In China it is common to give presents for occasions of all scale, from weddings and birthdays to informal gatherings. Here are a few quick tips about the Chinese culture of gift-giving.
The act of giving gifts in China is more formal than in Western countries where a thank-you card is usually enough. Worth mentioning is that the exchanging of presents is the preferred form of showing gratitude and building relationships, and it is expected to return the gesture with something of equal value.
The presents should be given with both hands and you should never present someone with a gift that is more expensive than they can afford. Otherwise it will cause a loss of face. The Chinese place big emphasis on the concept of “saving face”, which is why gifts are not opened at the time they are handed over but instead in private at a later stage.

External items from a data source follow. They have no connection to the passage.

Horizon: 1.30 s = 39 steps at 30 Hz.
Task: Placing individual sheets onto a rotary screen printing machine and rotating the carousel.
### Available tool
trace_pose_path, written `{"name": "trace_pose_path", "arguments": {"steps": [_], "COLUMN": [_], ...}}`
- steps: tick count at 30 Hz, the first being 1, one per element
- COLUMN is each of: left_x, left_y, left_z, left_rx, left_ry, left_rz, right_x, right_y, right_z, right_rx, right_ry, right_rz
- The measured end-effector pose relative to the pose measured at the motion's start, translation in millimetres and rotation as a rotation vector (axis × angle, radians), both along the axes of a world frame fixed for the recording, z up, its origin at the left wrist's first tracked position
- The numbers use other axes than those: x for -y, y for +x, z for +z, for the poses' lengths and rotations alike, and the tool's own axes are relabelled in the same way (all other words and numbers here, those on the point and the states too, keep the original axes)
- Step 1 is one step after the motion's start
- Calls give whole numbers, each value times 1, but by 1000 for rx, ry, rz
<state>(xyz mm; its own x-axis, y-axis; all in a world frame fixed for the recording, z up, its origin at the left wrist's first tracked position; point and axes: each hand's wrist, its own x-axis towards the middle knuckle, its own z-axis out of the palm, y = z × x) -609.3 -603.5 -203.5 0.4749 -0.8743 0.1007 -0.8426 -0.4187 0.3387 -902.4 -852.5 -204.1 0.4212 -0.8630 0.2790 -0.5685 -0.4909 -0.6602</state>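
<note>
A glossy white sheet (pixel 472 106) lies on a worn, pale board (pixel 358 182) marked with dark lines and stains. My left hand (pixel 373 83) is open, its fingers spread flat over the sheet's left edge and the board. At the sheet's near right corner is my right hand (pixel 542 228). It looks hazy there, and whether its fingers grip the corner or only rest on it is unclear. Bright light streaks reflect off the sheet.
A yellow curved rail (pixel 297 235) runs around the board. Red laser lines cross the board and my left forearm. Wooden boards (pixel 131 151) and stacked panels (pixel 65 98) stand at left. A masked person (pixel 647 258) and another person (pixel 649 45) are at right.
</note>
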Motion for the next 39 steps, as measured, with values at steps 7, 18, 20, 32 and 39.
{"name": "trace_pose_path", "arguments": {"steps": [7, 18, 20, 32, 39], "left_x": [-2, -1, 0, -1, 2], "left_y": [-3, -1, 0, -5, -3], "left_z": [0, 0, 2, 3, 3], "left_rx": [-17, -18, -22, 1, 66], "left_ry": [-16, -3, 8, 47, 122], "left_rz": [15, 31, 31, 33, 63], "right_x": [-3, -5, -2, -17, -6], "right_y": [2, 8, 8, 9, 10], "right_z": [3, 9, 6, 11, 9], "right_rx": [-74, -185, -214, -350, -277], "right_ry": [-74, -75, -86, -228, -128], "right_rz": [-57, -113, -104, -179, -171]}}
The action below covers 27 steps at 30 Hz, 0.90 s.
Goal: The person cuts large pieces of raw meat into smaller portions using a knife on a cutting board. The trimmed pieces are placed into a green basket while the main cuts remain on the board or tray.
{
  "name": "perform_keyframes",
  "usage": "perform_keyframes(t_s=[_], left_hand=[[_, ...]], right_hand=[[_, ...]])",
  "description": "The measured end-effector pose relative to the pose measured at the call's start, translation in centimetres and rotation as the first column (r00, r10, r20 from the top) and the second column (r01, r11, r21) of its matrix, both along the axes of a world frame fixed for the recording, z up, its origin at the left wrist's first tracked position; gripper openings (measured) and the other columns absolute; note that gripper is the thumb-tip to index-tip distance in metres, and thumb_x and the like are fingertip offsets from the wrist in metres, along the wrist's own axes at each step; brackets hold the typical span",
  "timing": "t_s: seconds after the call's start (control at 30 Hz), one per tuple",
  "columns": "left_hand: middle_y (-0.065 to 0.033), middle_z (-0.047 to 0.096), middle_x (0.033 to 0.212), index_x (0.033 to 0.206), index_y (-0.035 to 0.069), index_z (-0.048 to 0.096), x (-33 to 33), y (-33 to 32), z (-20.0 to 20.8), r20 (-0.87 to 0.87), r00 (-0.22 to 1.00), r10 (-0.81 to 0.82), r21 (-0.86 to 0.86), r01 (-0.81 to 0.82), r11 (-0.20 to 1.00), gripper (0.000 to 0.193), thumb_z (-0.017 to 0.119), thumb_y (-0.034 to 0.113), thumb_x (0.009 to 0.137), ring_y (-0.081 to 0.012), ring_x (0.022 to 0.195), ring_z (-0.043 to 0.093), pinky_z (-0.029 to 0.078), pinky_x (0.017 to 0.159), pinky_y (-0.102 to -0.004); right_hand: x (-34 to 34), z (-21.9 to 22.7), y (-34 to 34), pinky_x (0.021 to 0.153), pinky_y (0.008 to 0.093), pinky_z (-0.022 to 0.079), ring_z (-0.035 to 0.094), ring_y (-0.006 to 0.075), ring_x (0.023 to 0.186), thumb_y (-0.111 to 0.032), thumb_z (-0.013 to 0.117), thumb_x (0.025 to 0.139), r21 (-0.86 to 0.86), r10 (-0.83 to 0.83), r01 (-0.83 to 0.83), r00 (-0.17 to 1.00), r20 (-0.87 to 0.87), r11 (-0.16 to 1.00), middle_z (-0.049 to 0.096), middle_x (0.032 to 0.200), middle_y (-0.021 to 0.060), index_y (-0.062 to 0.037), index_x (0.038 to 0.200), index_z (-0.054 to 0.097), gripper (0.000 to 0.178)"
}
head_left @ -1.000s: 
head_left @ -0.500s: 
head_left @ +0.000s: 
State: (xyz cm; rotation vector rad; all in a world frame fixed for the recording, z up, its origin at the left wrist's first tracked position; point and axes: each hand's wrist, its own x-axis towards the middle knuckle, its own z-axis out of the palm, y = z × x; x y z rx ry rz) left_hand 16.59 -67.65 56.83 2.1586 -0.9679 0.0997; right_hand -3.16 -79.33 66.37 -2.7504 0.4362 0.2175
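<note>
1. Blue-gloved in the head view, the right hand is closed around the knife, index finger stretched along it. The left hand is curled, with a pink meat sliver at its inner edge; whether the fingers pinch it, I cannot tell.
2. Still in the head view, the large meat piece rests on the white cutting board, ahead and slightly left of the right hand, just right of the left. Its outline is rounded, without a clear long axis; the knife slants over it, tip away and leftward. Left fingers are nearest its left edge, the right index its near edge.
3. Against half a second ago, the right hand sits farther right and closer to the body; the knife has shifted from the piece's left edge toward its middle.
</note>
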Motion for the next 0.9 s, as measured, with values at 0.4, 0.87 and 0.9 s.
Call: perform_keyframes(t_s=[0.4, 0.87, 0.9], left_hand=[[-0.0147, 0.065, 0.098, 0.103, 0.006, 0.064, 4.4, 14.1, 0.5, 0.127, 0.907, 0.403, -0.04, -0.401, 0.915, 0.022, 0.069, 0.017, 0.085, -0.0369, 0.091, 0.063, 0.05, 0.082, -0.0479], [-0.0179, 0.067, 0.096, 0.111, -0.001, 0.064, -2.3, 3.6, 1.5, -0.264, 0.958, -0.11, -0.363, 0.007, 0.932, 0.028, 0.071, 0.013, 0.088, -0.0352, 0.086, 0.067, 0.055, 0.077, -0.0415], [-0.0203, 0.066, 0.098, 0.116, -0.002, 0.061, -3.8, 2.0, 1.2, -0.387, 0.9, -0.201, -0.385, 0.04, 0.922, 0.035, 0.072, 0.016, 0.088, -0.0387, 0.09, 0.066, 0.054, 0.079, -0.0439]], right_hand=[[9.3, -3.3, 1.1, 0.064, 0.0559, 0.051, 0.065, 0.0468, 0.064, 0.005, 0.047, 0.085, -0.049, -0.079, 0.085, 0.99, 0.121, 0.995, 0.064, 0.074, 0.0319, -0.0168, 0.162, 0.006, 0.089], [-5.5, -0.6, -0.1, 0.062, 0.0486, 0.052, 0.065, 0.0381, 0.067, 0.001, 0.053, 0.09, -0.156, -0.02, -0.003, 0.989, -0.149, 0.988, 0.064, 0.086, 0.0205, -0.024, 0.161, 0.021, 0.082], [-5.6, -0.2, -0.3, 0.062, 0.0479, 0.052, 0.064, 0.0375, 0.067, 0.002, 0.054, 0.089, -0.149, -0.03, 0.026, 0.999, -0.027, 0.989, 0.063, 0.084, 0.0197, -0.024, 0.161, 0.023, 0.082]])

Symbolism and superstitions are still very prevalent. Gifts should be wrapped in red, pink, yellow or gold colors. Anything with the numbers four or nine should be avoided since these numbers are associated with death.
There is a vast variety of gift packaging such as boxes for moon cakes, tea, wine, shirts, underwear, ties, shoes, mobile phones, audio and video items, cigarette cases and so on.
Nowadays Chinese people are sending out more expensive gifts and as a consequence they prefer high-end, gorgeous looking gift packaging to meet the quality of their gift items or to show personal taste, even cultural flavor.